What do Beowulf and Siegfried have in common other than Nordic names?
Each has eight legs and a serious hunger for flies. Siegfried and Beowulf are my latest spider “friends.”
I use the term loosely since nobody gets very close to the heart and soul of a spider, but sometime this summer, both spiders, known as deck spiders, liked our cabin and tried to live in our screen porch.
Beowulf ’s plans were thwarted by Dick who blocked his entrance with a steel wool pad, and he quickly moved on, so that relationship was short.
However, Siegfried relocated at the peak of the cabin roof, directly above the front door, and there he resides, patrolling his small kingdom. Siegfried and I have had the longest relationship of any spider I’ve known. Not since the days of the Star Wars movies when a green and white bloated-looking spider we named Jabba the Hut lived near our front door have I had the opportunity to observe a spider close up and personal.
Jabba left us alone. We didn’t bother him, except to watch his actions as he trapped and ate his unfortunate insect victims. He disappeared sometime around the first frost, never to reappear.
Siegfried, technically known as a Dark Fishing Spider, also leaves us alone. Often called deck spiders, this species is big. Really big! According to North Woods Journal by Ryan Marshik and Sparky Stensaas, females may have a four-inch leg span. Deck spiders like lake living and have been known to dive for minnows.
I’m not anxious to deepen my relationship with Siegfried, but it is fascinating, in a creepy sort of way, to look way up and see him always there, either in the peak of the roof or on one side or another. No web is visible, but I figure he must be catching food or he’d have moved on.
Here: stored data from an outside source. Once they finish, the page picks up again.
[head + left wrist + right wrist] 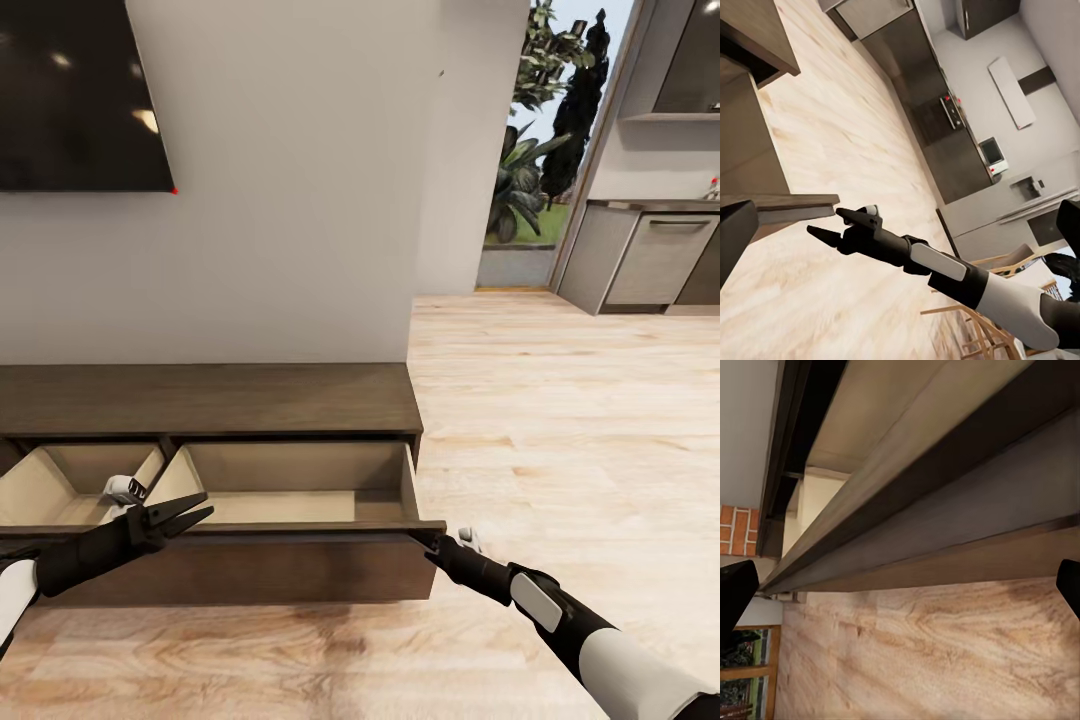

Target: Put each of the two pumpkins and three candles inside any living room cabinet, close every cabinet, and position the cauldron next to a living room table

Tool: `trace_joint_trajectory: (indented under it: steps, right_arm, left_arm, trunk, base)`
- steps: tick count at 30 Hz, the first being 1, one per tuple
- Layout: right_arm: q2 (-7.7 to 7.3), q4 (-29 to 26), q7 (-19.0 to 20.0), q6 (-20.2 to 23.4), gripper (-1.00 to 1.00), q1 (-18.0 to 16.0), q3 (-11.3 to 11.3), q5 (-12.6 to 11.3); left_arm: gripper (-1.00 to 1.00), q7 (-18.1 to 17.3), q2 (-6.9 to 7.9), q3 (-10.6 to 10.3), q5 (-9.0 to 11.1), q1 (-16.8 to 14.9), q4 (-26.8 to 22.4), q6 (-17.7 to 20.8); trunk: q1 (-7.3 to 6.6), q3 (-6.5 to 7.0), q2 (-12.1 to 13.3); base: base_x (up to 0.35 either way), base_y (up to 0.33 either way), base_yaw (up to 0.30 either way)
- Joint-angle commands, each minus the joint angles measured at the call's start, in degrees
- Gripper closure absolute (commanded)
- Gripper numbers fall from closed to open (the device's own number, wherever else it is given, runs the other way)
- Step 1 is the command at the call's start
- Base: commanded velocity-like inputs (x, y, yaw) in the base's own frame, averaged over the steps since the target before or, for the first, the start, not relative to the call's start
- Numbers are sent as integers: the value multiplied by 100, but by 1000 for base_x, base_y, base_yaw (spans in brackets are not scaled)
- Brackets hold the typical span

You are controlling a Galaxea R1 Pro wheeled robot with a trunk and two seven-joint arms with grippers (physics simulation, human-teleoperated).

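The long dark brown cabinet (pixel 210 400) stands against the white wall with two drawers pulled out, showing pale wood insides. My left gripper (pixel 198 507) is open, hovering over the front edge between the left drawer (pixel 60 480) and the right drawer (pixel 300 465). My right gripper (pixel 425 540) is at the right end of the right drawer's front, open and holding nothing; in the left wrist view this right gripper (pixel 826 222) has its fingers spread just beside the drawer front (pixel 787 206). The right wrist view looks close up at the drawer front (pixel 967 510). Pumpkins, candles, cauldron and coffee table are out of view.
A black TV (pixel 70 90) hangs on the wall above the cabinet. Light wood floor (pixel 560 420) stretches to the right toward grey kitchen units (pixel 650 260) and a glass opening with plants (pixel 530 170). Wooden chairs (pixel 975 315) stand behind my right arm.
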Motion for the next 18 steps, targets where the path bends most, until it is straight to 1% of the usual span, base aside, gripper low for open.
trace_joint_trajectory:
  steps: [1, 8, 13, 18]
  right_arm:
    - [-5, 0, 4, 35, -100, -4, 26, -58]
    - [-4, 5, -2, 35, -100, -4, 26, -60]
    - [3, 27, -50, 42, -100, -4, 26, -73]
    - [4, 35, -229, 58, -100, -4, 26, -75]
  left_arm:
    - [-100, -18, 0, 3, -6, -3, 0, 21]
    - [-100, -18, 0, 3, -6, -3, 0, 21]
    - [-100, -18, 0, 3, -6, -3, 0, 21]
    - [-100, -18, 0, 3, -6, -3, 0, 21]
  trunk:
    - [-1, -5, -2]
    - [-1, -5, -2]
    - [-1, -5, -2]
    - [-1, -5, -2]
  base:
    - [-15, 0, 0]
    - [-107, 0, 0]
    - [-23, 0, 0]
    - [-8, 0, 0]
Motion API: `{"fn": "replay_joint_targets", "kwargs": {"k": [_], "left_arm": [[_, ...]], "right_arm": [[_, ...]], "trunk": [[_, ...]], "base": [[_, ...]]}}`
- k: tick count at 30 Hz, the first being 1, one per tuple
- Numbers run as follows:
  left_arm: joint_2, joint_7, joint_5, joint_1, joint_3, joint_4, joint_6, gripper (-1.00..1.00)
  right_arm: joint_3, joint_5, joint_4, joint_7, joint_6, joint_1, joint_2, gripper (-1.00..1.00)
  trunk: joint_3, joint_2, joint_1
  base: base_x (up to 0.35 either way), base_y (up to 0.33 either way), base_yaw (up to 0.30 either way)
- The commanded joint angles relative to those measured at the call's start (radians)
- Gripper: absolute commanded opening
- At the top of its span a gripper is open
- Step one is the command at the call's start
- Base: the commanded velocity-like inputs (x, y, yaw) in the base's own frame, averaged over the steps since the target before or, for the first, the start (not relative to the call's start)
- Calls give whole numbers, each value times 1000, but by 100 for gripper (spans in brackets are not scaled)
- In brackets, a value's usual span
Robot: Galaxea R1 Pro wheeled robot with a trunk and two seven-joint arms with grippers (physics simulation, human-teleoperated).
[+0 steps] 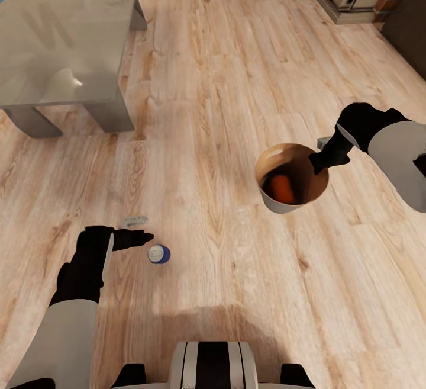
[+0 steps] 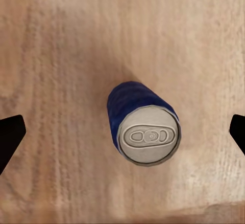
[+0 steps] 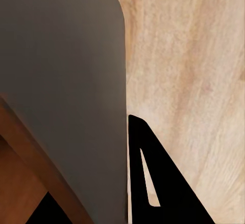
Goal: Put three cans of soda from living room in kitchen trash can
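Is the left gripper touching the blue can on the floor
Apart. The left wrist view shows the blue can standing with bare floor between it and both fingertips of the open left gripper.

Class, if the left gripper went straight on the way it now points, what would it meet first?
Likely the blue can, upright on the floor between the open left gripper's fingers.

Even, bright, warm render light across wood floor; no hard glare. Soft pale sheen on glass-topped coffee table. Faint diffuse shadow beside blue can (edges slightly soft in left wrist view). Broad dim shadow at robot's base in head view. Bin wall looms blurred, flat grey.
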Motion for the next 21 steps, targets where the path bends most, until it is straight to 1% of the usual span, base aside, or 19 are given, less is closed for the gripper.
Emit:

I must admit that sometimes at night when I beam the flashlight up and see red eyes glittering in the light, I wish he’d move, maybe go minnow fishing along the lakeshore. But Siegfried stays away from us and keeps his own company, so I have no real reason to complain. He’s reliable as clockwork. There he is, morning, noon and night, living high above us humans as we go in and out the door.
I say “hi” to him, and have a strange feeling he’d like to say a few words if he could, but that’s probably my imagination. I figure the winter will do him in, although I am curious as to whether or not an offspring will take over his space in the spring.
The more I read about the habits of spiders, the more I realize that Siegfried is probably a female and should be called Siegfrieda, and more than likely I will see her descendants when spring arrives.
Before I make myself look like the patron saint of spiders, I must admit to experiencing one very unfortunate spider incident many years ago in a cabin on the Gunflint Trail.
Wolf spiders (often mistaken as deck spiders but hairier with solid bodies) inhabited the ceiling. They seemed to delight in dropping down on unsuspecting humans. Never before and never since have I had a spider phobia, but for one night in that cabin, I did.